庭のカエデの樹齢は15年ほどだろうか。カミサンが夏井川渓谷にある隠居の庭の実生(みしょう)を土ごとポットに移し、養生したのを定植した。大人の手の親指くらいの太さだったのが、今は径12センチほど、高さも4メートル近くになった。一度、近所の造園業者さんに頼んで庭木を“散髪”してもらった。それがまた大きくなった。
カエデは、繁殖力が強い。渓谷の隠居の庭には、玄関前や隣地・道路の境にカエデが何本かある。私が渓谷へ通いはじめたのは、1月に阪神淡路大震災、3月に地下鉄サリン事件が起きた平成7(1995)年の初夏。22年前からカエデの実生をあきるほど見ている。庭のあちこちに芽を出すのだ。
ほっとけば庭が、菜園がカエデの林になる。私は、気づいたら芽を摘む。ところが、カミサンは芽生えに“感動”してポットに土ごと移す。そうして養生したカエデの苗木を人にあげたり、自分の家の庭に植えたりする。
30年後、40年後、植えた苗木がどうなっているか――。私は想像すると恐ろしくなるので、狭い庭には木を植えない。カミサンは目の前にある苗木がかわいくて、それだけで植えているふしがある。はかにも何本か植えた若木がある。
庭のカエデはそばのカキの木とけんかするほどになった。
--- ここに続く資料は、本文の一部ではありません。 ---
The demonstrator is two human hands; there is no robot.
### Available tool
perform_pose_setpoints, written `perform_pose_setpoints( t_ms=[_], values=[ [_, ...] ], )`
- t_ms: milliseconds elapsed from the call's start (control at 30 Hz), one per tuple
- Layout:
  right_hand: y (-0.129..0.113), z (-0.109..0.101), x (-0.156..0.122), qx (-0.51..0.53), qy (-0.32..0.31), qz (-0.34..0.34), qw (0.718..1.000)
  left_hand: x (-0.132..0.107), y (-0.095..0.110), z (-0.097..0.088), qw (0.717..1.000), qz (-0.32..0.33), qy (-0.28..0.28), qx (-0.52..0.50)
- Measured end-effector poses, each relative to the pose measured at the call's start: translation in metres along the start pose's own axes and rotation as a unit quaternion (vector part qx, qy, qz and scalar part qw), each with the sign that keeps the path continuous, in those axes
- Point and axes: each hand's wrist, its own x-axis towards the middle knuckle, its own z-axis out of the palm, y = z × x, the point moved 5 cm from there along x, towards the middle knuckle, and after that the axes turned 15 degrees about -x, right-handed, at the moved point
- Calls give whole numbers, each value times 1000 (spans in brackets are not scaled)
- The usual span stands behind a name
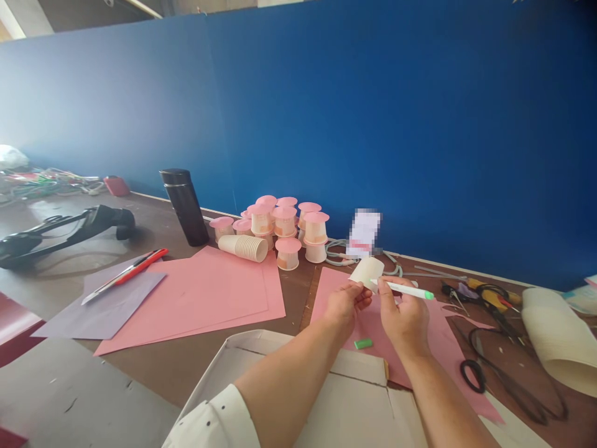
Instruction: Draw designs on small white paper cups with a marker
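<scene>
My left hand (349,303) grips a white paper cup (367,272), which is tilted on its side above a pink sheet (380,326). In my right hand (407,317) is a white marker with a green end (405,289), its tip against or very close to the cup's wall. A loose green marker cap (362,343) lies on the pink sheet below my hands. Left of the hands, several paper cups with pink paper discs on top (284,222) stand upside down, some stacked in two layers. Beside them a nested stack of cups (243,247) lies sideways.
A black bottle (185,208) stands at the back. Pink sheets (200,292) and a red utility knife (125,275) on purple paper lie to the left. Cardboard (354,404) is under my forearms. Cables, tools and a big cup stack (557,336) occupy the right. A blue partition (349,112) closes the back.
</scene>
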Motion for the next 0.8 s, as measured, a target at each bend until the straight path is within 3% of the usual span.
perform_pose_setpoints(
  t_ms=[167,333,433,800],
  values=[
    [1,-1,-1,32,4,35,999,-1,0,0,1000,-7,15,-8],
    [11,-2,-1,105,-52,179,977,-3,0,-1,998,-27,53,-23],
    [14,-2,-1,115,-87,230,963,-4,0,-1,998,-37,53,-28],
    [34,27,-3,309,-37,262,914,-3,-2,-2,998,-44,50,-23]
  ],
)
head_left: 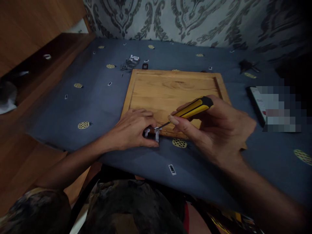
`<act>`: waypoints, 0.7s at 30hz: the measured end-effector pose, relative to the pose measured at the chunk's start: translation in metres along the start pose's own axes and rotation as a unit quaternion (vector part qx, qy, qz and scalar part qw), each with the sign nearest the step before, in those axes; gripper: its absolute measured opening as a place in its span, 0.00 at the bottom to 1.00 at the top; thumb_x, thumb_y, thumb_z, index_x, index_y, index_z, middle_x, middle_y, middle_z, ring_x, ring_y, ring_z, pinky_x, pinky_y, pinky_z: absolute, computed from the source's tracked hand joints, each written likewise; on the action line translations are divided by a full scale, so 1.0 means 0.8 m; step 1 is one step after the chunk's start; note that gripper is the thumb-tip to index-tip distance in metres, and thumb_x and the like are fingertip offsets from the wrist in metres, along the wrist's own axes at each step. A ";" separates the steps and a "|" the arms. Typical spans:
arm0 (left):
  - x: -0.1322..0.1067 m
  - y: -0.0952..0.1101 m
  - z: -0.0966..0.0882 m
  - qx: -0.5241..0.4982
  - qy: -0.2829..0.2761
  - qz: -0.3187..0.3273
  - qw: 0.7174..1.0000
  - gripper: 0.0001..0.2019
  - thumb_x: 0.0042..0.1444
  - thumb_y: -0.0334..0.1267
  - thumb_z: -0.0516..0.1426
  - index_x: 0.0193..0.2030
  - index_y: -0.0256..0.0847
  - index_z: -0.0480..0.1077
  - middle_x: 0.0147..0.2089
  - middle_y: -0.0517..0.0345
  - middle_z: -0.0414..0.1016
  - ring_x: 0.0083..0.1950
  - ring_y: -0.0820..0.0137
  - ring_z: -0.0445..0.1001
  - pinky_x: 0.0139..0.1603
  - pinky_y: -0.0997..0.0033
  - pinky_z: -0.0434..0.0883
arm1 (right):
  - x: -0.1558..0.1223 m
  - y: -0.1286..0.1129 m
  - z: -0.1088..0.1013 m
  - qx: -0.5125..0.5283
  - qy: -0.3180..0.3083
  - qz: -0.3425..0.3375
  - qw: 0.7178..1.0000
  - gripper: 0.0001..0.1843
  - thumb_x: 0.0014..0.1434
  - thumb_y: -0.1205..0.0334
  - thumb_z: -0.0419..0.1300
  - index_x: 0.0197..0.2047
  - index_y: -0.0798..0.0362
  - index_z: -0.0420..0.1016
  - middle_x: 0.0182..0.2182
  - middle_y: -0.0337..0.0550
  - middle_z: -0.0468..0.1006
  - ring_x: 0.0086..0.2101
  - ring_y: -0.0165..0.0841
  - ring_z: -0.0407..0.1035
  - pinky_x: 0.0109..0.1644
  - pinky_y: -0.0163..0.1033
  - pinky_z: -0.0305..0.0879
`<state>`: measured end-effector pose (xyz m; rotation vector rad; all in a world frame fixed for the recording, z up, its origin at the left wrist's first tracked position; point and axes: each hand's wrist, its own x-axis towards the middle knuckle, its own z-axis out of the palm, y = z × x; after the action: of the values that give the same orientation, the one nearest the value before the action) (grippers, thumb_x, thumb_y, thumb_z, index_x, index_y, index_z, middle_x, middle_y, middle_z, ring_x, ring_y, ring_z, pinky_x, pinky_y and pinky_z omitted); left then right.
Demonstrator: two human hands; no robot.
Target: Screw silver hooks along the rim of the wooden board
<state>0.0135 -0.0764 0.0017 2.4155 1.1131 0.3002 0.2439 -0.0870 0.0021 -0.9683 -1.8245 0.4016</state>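
Observation:
A wooden cabinet door panel (pixel 170 91) lies flat on a blue cloth (pixel 97 100). My left hand (pixel 133 130) is closed around a small metal hinge (pixel 153 133) at the panel's near edge, pressing it in place. My right hand (pixel 214 126) grips a yellow and black screwdriver (pixel 193 109), and its thin tip meets the hinge just right of my left fingers. Part of the hinge is hidden under my left fingers.
More metal hinge parts (pixel 130 62) lie on the cloth beyond the panel's far left corner. A flat box (pixel 258 102) lies at the right, partly blurred. A dark object (pixel 247 66) rests at the far right. A wooden shelf (pixel 36 65) runs along the left.

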 end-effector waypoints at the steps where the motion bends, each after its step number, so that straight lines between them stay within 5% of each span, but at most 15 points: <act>1: 0.000 0.000 0.000 0.001 -0.002 -0.002 1.000 0.17 0.58 0.49 0.77 0.48 0.43 0.82 0.48 0.55 0.82 0.55 0.54 0.80 0.54 0.57 0.67 | 0.000 0.000 0.000 -0.003 0.001 0.001 1.000 0.17 0.66 0.48 0.76 0.34 0.44 0.76 0.27 0.34 0.80 0.27 0.36 0.76 0.30 0.45 0.67; 8: 0.000 0.000 0.000 -0.010 -0.004 0.004 1.000 0.16 0.60 0.48 0.75 0.47 0.43 0.81 0.51 0.55 0.83 0.58 0.54 0.80 0.57 0.56 0.68 | 0.002 -0.006 -0.002 -0.005 0.012 -0.026 1.000 0.13 0.68 0.57 0.74 0.35 0.43 0.76 0.25 0.33 0.78 0.25 0.33 0.74 0.28 0.45 0.66; 14: 0.002 0.002 -0.002 -0.008 -0.004 -0.006 1.000 0.15 0.59 0.49 0.75 0.46 0.44 0.82 0.45 0.57 0.81 0.51 0.57 0.79 0.53 0.59 0.67 | 0.011 -0.020 -0.009 -0.005 0.091 -0.015 0.996 0.10 0.66 0.63 0.74 0.35 0.41 0.81 0.31 0.37 0.82 0.27 0.34 0.76 0.26 0.43 0.72; 21: 0.000 -0.003 0.003 0.000 0.003 0.003 1.000 0.17 0.59 0.50 0.75 0.45 0.43 0.80 0.47 0.56 0.81 0.53 0.56 0.79 0.53 0.58 0.67 | 0.004 -0.007 -0.004 0.001 0.045 -0.031 0.998 0.08 0.66 0.63 0.74 0.37 0.44 0.80 0.28 0.32 0.79 0.25 0.31 0.74 0.27 0.40 0.69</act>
<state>0.0132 -0.0757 -0.0019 2.4206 1.1084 0.3102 0.2439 -0.0884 0.0093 -0.9117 -1.7669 0.3164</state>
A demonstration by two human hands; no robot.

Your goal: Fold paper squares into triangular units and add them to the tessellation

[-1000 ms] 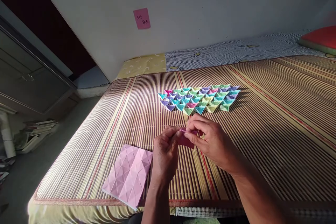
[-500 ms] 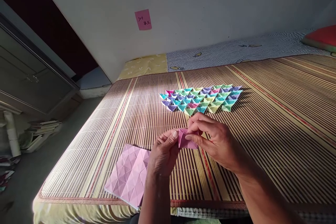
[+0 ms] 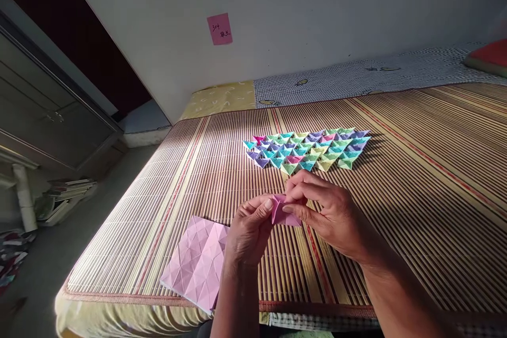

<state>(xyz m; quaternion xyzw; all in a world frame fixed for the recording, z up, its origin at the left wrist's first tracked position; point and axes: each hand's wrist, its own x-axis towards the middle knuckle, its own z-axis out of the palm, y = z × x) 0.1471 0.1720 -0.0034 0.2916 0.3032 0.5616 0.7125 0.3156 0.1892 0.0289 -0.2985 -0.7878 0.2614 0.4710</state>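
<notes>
Pink folded paper [image 3: 291,219] is held between both hands above the slatted mat [image 3: 190,195], nearer than the multicoloured paper shapes [image 3: 309,150] standing in rows. The left hand [image 3: 249,232] is nearly closed, its thumb and fingers pinching the paper's left edge; the right hand [image 3: 335,214] pinches the other side, fingers curled, its thumb across the front and hiding part of the folds. Fingertips behind the paper cannot be made out. Those small shapes have open, boat-like tops; whether anything lies inside is too small to tell. Creased pink sheets [image 3: 196,261] lie at the mat's near edge, partly hidden by the left forearm. The red cushion [image 3: 489,58] is cut off at the right.
</notes>
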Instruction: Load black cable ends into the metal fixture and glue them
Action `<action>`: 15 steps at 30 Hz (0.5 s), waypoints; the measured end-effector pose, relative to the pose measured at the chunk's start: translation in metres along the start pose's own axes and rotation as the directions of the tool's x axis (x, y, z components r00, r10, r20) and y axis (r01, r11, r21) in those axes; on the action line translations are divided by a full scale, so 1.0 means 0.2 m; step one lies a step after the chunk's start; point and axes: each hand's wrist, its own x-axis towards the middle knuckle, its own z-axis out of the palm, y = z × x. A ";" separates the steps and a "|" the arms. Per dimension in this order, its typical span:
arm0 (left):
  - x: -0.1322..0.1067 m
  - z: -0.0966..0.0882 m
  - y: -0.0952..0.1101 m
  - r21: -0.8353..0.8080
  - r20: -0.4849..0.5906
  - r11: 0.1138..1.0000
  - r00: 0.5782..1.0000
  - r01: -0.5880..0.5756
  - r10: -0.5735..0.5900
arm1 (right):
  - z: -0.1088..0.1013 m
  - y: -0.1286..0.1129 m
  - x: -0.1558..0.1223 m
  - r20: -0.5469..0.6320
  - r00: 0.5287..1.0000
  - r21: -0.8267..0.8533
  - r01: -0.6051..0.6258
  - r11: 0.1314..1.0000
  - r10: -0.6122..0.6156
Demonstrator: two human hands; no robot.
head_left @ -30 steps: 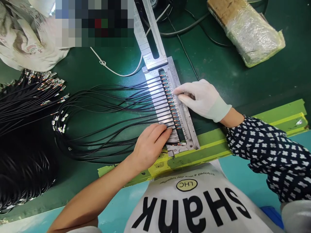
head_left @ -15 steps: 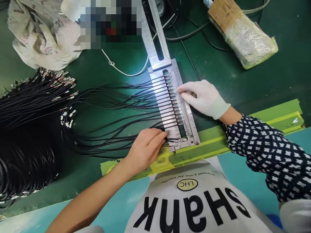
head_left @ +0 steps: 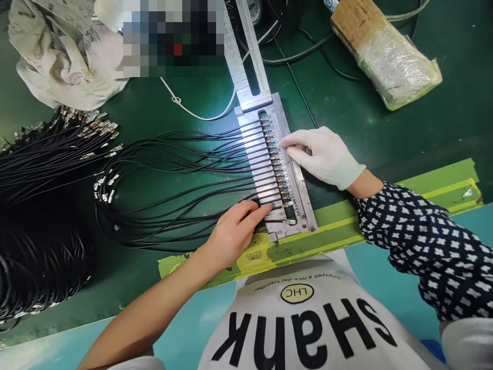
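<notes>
A slotted metal fixture [head_left: 265, 185] lies on the green mat, with a row of black cables [head_left: 185, 191] running into it from the left. Their stripped ends carry small green boards and metal plugs along the fixture's opening. My bare left hand [head_left: 235, 231] is closed on a black cable at the fixture's lower end; a silver plug [head_left: 287, 204] at that cable's end lies over the opening. Lower down, another plug [head_left: 291, 222] sits at the bottom of the opening. My gloved right hand [head_left: 319, 156] pinches the fixture's right-hand rail with thumb and forefinger.
Bundled black cables [head_left: 42, 262] with metal plugs are heaped at the left. A pale cloth [head_left: 69, 56] lies at the back left, and a plastic-wrapped block [head_left: 389, 56] at the back right. Yellow-green tape [head_left: 339, 221] runs along the table's front edge. Hoses cross the back.
My left hand has moved slightly up and right with a cable, whose plug now lies higher over the fixture's opening, apart from the lowest plug. My right hand stays in place.
</notes>
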 end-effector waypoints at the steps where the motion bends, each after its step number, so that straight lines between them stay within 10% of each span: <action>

いつかはカエデを切って、枝は小刀でこけしに、幹は円空のような仏像に、なんて考えたりもする(小学校の低学年のころ、里山から雑木の枝を切って来て、肥後守でよくこけしを作ったものだ)。
きょう(12月1日)から師走。庭のカエデが葉を散らすと、年末年始へとまっしぐらだ。カミサンはこのところ、よく庭に出てほかの木の落ち葉かきをしている。カエデは、紅葉を見ている分にはきれいだが、暮らしの場にあると後始末が大変、という面もある。